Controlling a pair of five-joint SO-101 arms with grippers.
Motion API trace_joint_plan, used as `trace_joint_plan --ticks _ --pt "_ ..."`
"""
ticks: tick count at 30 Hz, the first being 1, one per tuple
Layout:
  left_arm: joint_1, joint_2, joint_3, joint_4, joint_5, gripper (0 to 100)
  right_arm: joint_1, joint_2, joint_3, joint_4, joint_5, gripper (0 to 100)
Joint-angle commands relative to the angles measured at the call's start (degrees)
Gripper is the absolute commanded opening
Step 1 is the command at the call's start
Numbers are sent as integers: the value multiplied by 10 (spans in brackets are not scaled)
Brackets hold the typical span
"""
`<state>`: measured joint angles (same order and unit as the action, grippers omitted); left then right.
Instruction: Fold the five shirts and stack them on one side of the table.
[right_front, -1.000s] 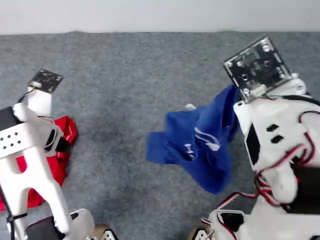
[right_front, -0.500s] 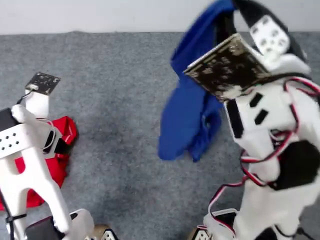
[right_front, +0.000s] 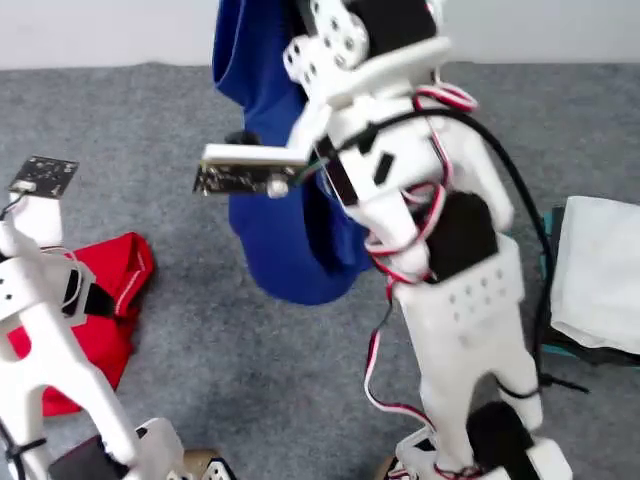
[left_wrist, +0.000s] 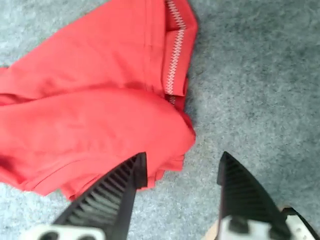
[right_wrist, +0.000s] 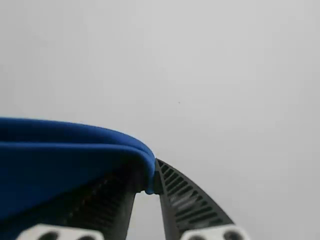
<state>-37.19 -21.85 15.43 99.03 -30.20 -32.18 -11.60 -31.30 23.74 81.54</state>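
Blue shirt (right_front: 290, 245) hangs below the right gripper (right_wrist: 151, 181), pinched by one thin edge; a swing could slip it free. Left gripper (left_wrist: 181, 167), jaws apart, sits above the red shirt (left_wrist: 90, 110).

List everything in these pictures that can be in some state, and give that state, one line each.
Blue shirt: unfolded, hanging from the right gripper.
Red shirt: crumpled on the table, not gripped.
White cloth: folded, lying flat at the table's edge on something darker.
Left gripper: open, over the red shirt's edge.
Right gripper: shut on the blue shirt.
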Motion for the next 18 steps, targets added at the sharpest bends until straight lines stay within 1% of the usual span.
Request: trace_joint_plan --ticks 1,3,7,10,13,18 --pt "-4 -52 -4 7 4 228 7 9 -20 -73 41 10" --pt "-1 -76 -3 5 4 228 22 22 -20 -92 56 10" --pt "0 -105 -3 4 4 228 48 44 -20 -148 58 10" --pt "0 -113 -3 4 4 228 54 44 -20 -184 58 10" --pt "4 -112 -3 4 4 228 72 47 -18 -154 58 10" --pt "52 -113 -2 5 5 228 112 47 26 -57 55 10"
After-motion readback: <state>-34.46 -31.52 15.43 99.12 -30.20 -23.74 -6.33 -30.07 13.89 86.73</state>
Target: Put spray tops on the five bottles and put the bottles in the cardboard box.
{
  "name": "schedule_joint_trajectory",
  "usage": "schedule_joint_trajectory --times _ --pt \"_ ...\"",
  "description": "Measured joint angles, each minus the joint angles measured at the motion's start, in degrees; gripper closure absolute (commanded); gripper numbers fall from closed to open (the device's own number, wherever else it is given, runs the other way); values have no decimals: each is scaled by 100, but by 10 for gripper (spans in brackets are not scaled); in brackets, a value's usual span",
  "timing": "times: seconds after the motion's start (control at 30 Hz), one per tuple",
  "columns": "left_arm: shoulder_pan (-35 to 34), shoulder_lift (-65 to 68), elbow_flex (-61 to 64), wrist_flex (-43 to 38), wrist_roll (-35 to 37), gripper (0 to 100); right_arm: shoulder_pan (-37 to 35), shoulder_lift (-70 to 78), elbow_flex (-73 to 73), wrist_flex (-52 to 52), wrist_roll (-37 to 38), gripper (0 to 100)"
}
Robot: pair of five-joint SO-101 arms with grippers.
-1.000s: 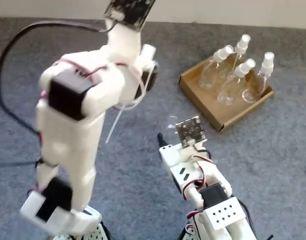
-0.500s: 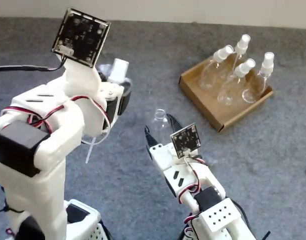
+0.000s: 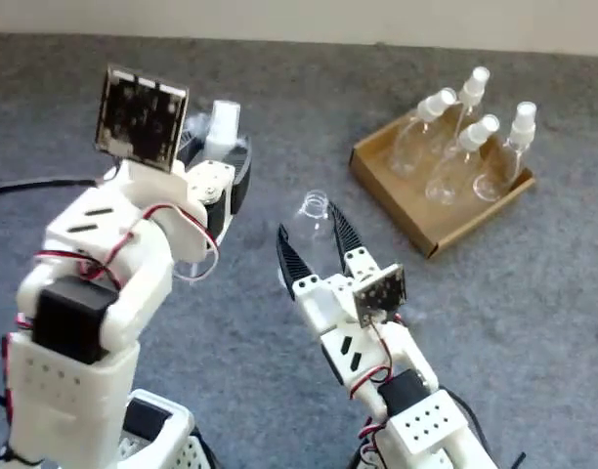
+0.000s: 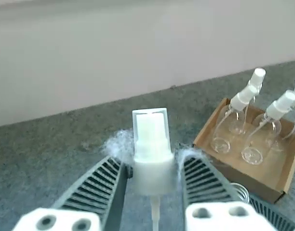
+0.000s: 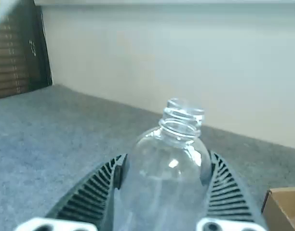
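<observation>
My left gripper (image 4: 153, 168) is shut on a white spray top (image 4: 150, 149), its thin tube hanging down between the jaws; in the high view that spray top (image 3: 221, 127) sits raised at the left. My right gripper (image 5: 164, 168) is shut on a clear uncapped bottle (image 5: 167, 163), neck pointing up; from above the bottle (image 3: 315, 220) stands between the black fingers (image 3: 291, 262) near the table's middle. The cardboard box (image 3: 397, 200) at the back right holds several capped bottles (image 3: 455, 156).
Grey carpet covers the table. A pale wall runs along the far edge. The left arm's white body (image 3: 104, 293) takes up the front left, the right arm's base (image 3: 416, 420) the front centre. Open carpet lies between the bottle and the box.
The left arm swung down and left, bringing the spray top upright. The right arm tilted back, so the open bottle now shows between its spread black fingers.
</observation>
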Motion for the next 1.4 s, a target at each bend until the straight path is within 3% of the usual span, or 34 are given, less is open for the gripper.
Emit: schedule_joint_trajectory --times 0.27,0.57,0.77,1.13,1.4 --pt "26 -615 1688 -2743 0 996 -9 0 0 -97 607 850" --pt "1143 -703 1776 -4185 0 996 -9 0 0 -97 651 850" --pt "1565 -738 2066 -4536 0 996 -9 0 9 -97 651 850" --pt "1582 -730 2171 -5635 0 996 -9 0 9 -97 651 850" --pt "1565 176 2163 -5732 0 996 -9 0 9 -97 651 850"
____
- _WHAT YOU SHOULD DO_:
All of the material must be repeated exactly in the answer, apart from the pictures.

- _RESULT BELOW_:
Controlling a pair of five-joint SO-101 arms with grippers.
Motion API trace_joint_plan, used as `trace_joint_plan --ticks _ --pt "_ ..."`
"""
ticks: tick count at 30 Hz, the first being 1, one per tuple
Layout:
  left_arm: joint_1, joint_2, joint_3, joint_4, joint_5, gripper (0 to 100)
  right_arm: joint_1, joint_2, joint_3, joint_4, joint_5, gripper (0 to 100)
Joint-angle commands relative to the angles measured at the call's start (degrees)
Gripper is the absolute commanded opening
Step 1 is the command at the call's start
Numbers are sent as integers: the value multiplied by 10 (spans in brackets are not scaled)
Brackets hold the typical span
"""
`<state>`: measured joint angles (same order and unit as the action, grippers omitted); left then right.
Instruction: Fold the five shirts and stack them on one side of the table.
[right_front, -1.000s] 
[right_front, -0.500s] 
[right_front, +0.000s] 
[left_wrist, +0.000s] 
[right_wrist, +0.000s] 
<state>-37.19 -21.85 15.43 99.03 -30.20 -32.18 -11.60 -31.30 23.74 81.54</state>
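Blue shirt (right_front: 290, 245) hangs below the right gripper (right_wrist: 151, 181), pinched by one thin edge; a swing could slip it free. Left gripper (left_wrist: 181, 167), jaws apart, sits above the red shirt (left_wrist: 90, 110).

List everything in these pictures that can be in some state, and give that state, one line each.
Blue shirt: unfolded, hanging from the right gripper.
Red shirt: crumpled on the table, not gripped.
White cloth: folded, lying flat at the table's edge on something darker.
Left gripper: open, over the red shirt's edge.
Right gripper: shut on the blue shirt.
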Motion for the next 18 steps, targets added at the sharpest bends until straight lines stay within 1% of the usual span.
Request: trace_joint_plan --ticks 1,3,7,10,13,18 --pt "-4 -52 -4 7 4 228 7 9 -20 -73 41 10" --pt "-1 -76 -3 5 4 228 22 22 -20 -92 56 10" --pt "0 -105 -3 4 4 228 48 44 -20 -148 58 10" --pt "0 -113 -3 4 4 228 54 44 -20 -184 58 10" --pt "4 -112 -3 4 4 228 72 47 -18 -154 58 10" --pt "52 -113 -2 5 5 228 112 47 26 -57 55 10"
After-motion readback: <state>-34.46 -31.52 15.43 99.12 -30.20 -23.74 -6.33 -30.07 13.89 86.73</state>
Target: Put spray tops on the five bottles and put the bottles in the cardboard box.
{
  "name": "schedule_joint_trajectory",
  "usage": "schedule_joint_trajectory --times _ --pt \"_ ...\"",
  "description": "Measured joint angles, each minus the joint angles measured at the motion's start, in degrees; gripper closure absolute (commanded); gripper numbers fall from closed to open (the device's own number, wherever else it is given, runs the other way); values have no decimals: each is scaled by 100, but by 10 for gripper (spans in brackets are not scaled); in brackets, a value's usual span",
  "timing": "times: seconds after the motion's start (control at 30 Hz), one per tuple",
  "columns": "left_arm: shoulder_pan (-35 to 34), shoulder_lift (-65 to 68), elbow_flex (-61 to 64), wrist_flex (-43 to 38), wrist_roll (-35 to 37), gripper (0 to 100); right_arm: shoulder_pan (-37 to 35), shoulder_lift (-70 to 78), elbow_flex (-73 to 73), wrist_flex (-52 to 52), wrist_roll (-37 to 38), gripper (0 to 100)"
}
Robot: pair of five-joint SO-101 arms with grippers.
-1.000s: 
-0.500s: 
+0.000s: 
+0.000s: 
+0.000s: 
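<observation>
My left gripper (image 4: 153, 168) is shut on a white spray top (image 4: 150, 149), its thin tube hanging down between the jaws; in the high view that spray top (image 3: 221, 127) sits raised at the left. My right gripper (image 5: 164, 168) is shut on a clear uncapped bottle (image 5: 167, 163), neck pointing up; from above the bottle (image 3: 315, 220) stands between the black fingers (image 3: 291, 262) near the table's middle. The cardboard box (image 3: 397, 200) at the back right holds several capped bottles (image 3: 455, 156).
Grey carpet covers the table. A pale wall runs along the far edge. The left arm's white body (image 3: 104, 293) takes up the front left, the right arm's base (image 3: 416, 420) the front centre. Open carpet lies between the bottle and the box.
The left arm swung down and left, bringing the spray top upright. The right arm tilted back, so the open bottle now shows between its spread black fingers.
</observation>
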Motion for the next 1.4 s, a target at each bend until the straight path is within 3% of the usual span, or 34 are given, less is open for the gripper.
Emit: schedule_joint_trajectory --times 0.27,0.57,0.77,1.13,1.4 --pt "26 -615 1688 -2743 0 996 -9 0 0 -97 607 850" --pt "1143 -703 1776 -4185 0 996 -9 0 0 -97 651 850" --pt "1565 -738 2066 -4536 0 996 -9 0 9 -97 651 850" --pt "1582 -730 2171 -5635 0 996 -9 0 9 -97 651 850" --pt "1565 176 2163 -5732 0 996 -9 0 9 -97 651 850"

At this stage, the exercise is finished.